The Magic Word. We have tried to teach him that the magic word is "please." So when he's demanding something from one of us - say, if he asks me fifteen times to move across the couch - I'll ask him to use the magic word. "Move, pease," he says finally, and I scoot over on the couch to make room for him.

But the real magic word for him is another word. It's the one word that can coax him to getting his diaper changed, and the only word that can instantly bring a smile to his face, whatever the situation.

That word is "naked."

Our baby is a flasher. He loves running naked around the house (well, he's usually got on a diaper), shouting "naked! Naked!" And he loves it when other people get naked, too. When Mrs. B or I need to change our clothes, he asks with a glint in his eye, "naked?" When he sees one of us without clothes, he giggles with mad delight.

I don't know what this portends for his future, but it's fun for now. If he's seventeen years old and still loves to run around naked, giggling like a schoolgirl, it'll be a whole different story.

Saturday, June 16, 2007

Father's Day

He was making macaroni and cheese for his kids. He was the good dad, out to dazzle his children with his cooking prowess. He was going to introduce them to real mac-and-cheese, not that powdered boxed crapola. They liked that boxed crap, but he was going to teach them the difference. He knew what was best for them, after all. He was their father.

They hated it. They didn't like the crunchy noodles on top. They thought the bread crumbs on top made it look burnt. They wanted the orange stuff that came in the box, not this. This wasn't macaroni and cheese.

First he argued with them. Then, when their mother tried to explain that it was unfamiliar food, that they'd never seen bread crumbs on top of a dish before, he pouted. He got upset.

He stomped away from the dinner table. He shut himself in his bedroom, a petulant teenager, an overemotional dad in all the wrong ways. One of his children actually went up to apologize, attempting to coax him back to the dinner table.

This was the story I read in a national parents magazine. It's their current issue, on the newsstands just in time for Father's Day. It was part of their section for fathers. No, scratch that. This one-page anecdote was the entirety of their section for dads. That's it. One story about a dad who screwed up dinner. One more story about a dad who doesn't understand what his kids want, doesn't react well to his kids' natural reactions, and doesn't realize that his kids are watching everything he does for signs on how to act like a grown-up.

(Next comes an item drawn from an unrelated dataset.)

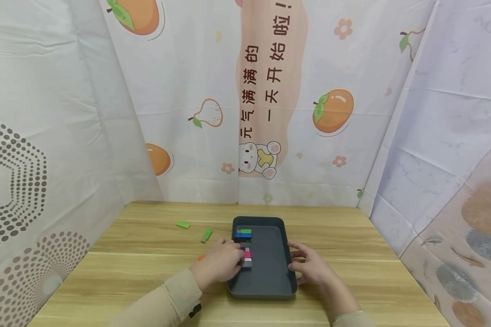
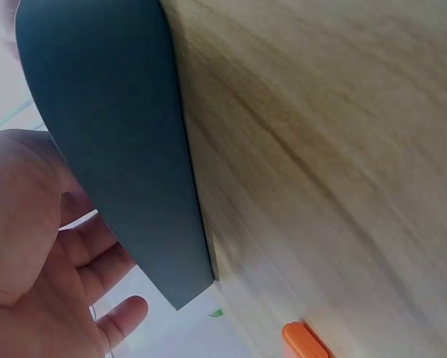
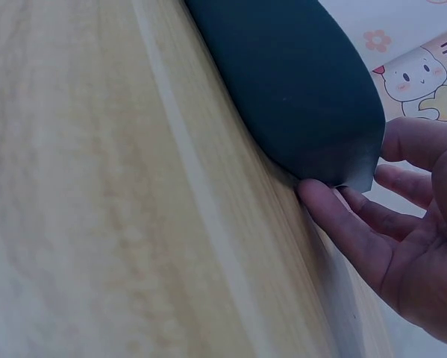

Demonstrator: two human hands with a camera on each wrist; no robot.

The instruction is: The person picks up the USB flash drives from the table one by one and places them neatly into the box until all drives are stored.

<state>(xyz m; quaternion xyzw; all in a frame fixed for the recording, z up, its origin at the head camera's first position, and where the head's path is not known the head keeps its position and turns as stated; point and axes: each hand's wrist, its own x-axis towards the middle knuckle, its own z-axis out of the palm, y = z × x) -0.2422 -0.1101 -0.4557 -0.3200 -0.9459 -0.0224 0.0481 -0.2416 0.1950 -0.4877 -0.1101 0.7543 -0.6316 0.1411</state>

One more story about one more incompetent dad.

I don't understand how a magazine with a name like Parenting (parents are both mothers and fathers, right?) has only a single page dedicated to fathers. And I don't get how, month after month, the fathers who visit their pages are dunderheads. They make mistakes. They put diapers on wrong. They make atrocious choices about their children's clothes, their food, their safety. They are embarrassments to fatherhood.

I hate to brag, people. But let's get some things straight. I'm a father. I'm a damn good dad. I spent nearly a year at home with my son, changing his diapers, warming his bottles, holding him until my shoulders fell asleep during his naps. So I know a few things about being a father.


I've been his dad since the day he was born. Not a stand-in, not a weekend daddy, not an absentee, not a detached parental unit. I am his dad, and I take my work seriously.

Let me present my credentials:

I can always find his ticklish spots, and I know a few secret ones that his mother might not even know.

I can change his diaper with my eyes closed. Seriously.

I can feed him animal crackers, one by one, while driving down the highway. Without taking my eyes off the road.

If there are ten kids at the park running around, and my kid cries, I hear it. I know the frequency of his cries, the shape and size of the vowels, the pattern, the pitch. I will hear my son cry, because he is my son and I am his dad.

I know how my son talks, and I know the words and almost-words and semi-words that come out of his mouth. Sometimes I can interpret things he says that his mother can't.

I know what he eats and what he doesn't. I stopped getting him veggie burgers a long time ago, because as much as I thought they were a perfect food for him, he never liked them. So I stopped, because I realized I was wasting my time. A real dad knows when he's wasting his time on unimportant things. I feed him what he likes, and when I experiment with new foods on him, I always have a cheese stick or a bowl of peas as a backup.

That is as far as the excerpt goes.